Today’s World Is Interdependent

UK Prime Minister Tony Blair speech to the world summit in Johannesburg is reposted from The Guardian of London.


Tony Blair

Mr President and colleagues. We know the problems. A child in Africa dies every three seconds from famine, disease or conflict. We know that if climate change is not stopped, all parts of the world will suffer. Some will even be destroyed, and we know the solution – sustainable development.

So the issue for this summit is the political will. We know one other thing. The key characteristic of today’s world is its inter-dependence.

Your problem becomes my problem. One country’s war becomes another country’s asylum seekers. One country’s pollution becomes another country’s floods.

We have begun to act. A decade from Rio, for all the sneering about summits, those who took part then can point to the real progress there has been – millions more children educated, millions more with safe drinking water, millions lifted out of poverty. Rio of course did not deliver everything, neither will Johannesburg, no summit can, but this summit can and will make our world change for the better.

Today I re-state Britain’s commitment to play our full part in this. Development for us is a priority.

Africa for me is a passion, proud of our leadership on debt relief, we know there is more to do; proud of the extra resources we are giving to aid and development, we want to give more in the future and we will, proud that we will meet, indeed exceed, our Kyoto targets, we know we must do more.

There are certain specific agreements this summit can deliver, on poverty, on education, on fish stocks, on chemicals, on sanitation, on biodiversity. But beyond that this summit has to set a clear direction for the future for our world. We must open up our world trade and that must include the developed world opening up its markets to the products of the developing world, especially for agriculture.

It then means sustainable and fair development, globalisation with justice to ensure that the benefits are spread to every nation in the world. It means driving through the partnership with Africa. I can tell you that Britain will raise by 2006 its commitment to development aid to Africa to £1bn a year and its overall levels of assistance to all countries by 50%.

This is not charity, it is an investment in our collective future. Of course poverty damages the poor most, but it also deprives the whole of the world of the benefits of the industry and the talent of poorer nations and their people.
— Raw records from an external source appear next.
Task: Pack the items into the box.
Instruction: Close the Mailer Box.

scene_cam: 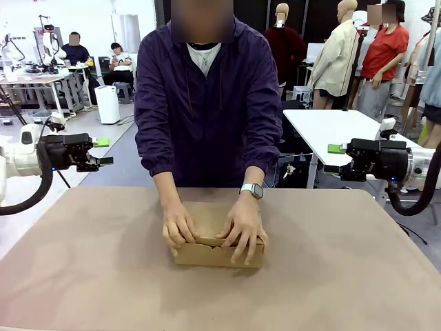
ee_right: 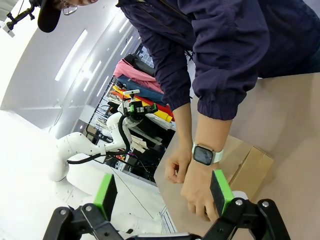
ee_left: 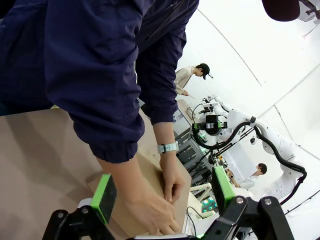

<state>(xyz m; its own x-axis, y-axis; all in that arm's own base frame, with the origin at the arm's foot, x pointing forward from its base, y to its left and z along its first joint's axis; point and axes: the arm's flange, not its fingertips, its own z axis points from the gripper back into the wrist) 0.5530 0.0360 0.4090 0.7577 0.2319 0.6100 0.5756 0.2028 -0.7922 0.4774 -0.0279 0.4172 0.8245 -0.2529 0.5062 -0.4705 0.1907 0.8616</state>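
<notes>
two hands of the person press down on the box [scene_cam: 219,252], which sits in the middle of the brown table [scene_cam: 83,262], a bit toward the person's side. the box is brown cardboard and its lid is down. one hand [scene_cam: 178,227] lies on the box's left part and the other hand [scene_cam: 242,231] lies on its right part, with fingers curled over the front edge. that second arm wears a watch [scene_cam: 252,190] with a pale band. the person wears a dark purple jacket [scene_cam: 207,103] and leans over the table from the far side.

the left gripper [scene_cam: 103,152] hangs in the air past the table's left edge, well apart from the box. its fingers are spread wide with nothing between them (the left wrist view shows the green pads [ee_left: 103,197] far apart). past those pads you can see the person's hands on the box [ee_left: 150,165].

the right gripper [scene_cam: 333,158] hangs in the air past the table's right edge, also well apart from the box. its fingers are spread wide too, and they hold nothing. in the right wrist view its green pads [ee_right: 221,191] stand on both sides of the person's hand [ee_right: 200,192] and watch [ee_right: 204,155], but they are far off from them and do not touch. the box [ee_right: 252,167] shows behind that wrist.

the pouch, the stapler and the knife cannot be seen with the lid down.
</notes>
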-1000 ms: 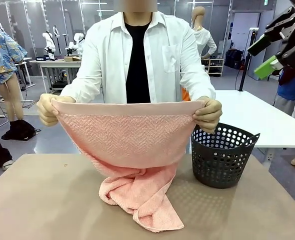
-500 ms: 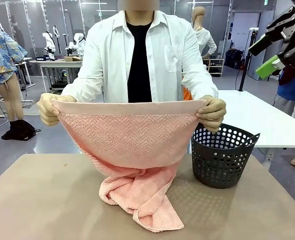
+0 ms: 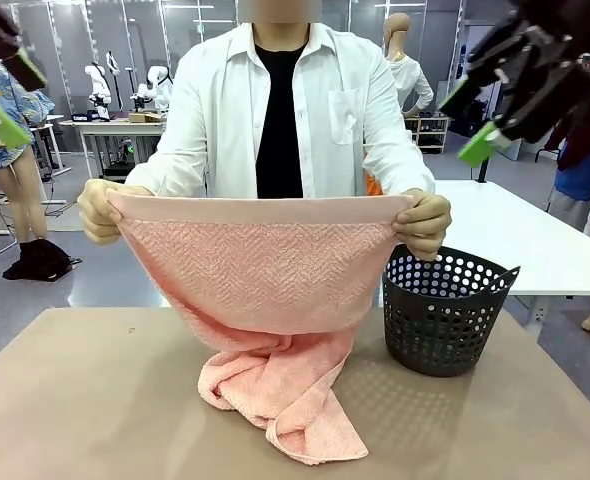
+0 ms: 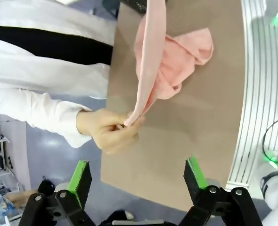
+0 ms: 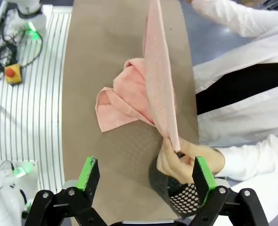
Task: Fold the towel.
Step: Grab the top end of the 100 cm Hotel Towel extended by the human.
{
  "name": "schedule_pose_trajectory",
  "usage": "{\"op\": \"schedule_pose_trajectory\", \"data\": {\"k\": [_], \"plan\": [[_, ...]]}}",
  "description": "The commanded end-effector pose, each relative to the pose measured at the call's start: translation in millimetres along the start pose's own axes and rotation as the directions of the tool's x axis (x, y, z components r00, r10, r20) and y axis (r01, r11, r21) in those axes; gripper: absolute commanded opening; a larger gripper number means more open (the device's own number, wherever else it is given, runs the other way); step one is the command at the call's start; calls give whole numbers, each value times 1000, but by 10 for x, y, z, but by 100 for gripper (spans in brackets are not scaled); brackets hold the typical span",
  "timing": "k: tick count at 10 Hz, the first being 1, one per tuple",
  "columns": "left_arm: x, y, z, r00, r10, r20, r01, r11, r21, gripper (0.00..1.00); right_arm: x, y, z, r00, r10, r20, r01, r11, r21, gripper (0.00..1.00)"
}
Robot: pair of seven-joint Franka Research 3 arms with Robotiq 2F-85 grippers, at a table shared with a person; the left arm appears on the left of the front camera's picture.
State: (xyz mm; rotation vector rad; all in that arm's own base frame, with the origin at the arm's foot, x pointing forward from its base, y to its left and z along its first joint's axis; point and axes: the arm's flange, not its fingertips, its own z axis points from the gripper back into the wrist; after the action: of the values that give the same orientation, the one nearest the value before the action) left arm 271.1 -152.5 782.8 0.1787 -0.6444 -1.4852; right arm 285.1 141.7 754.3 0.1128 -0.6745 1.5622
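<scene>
Movement has been made by both arms while the towel (image 3: 260,265) has been kept almost as it was. The left pincer (image 3: 37,118) has been brought into the upper left of the front view, and the right pincer (image 3: 453,136) has been swung down and leftward from the upper right corner toward the person. Both pincers are held wide, with nothing between them. The towel's plain top band is stretched level between one hand (image 3: 100,212) of the person at the left and the other hand (image 3: 425,225) at the right, above the far side of the surface (image 3: 85,400). Its middle hangs in a sag and its lower part lies bunched on the surface near the middle, just left of the dark perforated basket (image 3: 445,320). In each wrist view a held corner is seen ahead of that pincer. It is judged that the top corners are being offered and that a handover is being approached. No fold has yet been made, so the task is considered barely begun.
</scene>
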Motion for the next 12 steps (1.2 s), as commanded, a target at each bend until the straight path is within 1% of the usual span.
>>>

It also means changing the way we consume resources, particularly energy, and it means the world – the whole world – facing up to the challenge of climate change.

Kyoto is right and it should be ratified by all of us, but Kyoto only slows the present rate of damage, to reverse it we need to reduce dramatically level of pollution, and let us at least start to set that direction.

Mr President, none of this is easy, the short term clashes with the long term, there are painful decisions, vested interests, legitimate anxieties. But the facts remain, the consequences of inaction on these issues are not unknown, they are calculable. Poverty and environmental degradation, if unchecked, spell catastrophe for our world, that is clear.

My politics, like the politics of many of you, is founded on the belief that we are all of equal worth.

Yesterday in some of the poorest parts of Mozambique, I saw children every bit as bright as children in affluent Britain, full of potential, despite all the challenges of hope, but their life chances are stunted by poor health, poor housing, poor education, poor sanitation.

Those children need not, and must not, face the challenge alone. If Africa is a scar on the conscience of our world, the world has a duty to heal it, heal it we can and we must.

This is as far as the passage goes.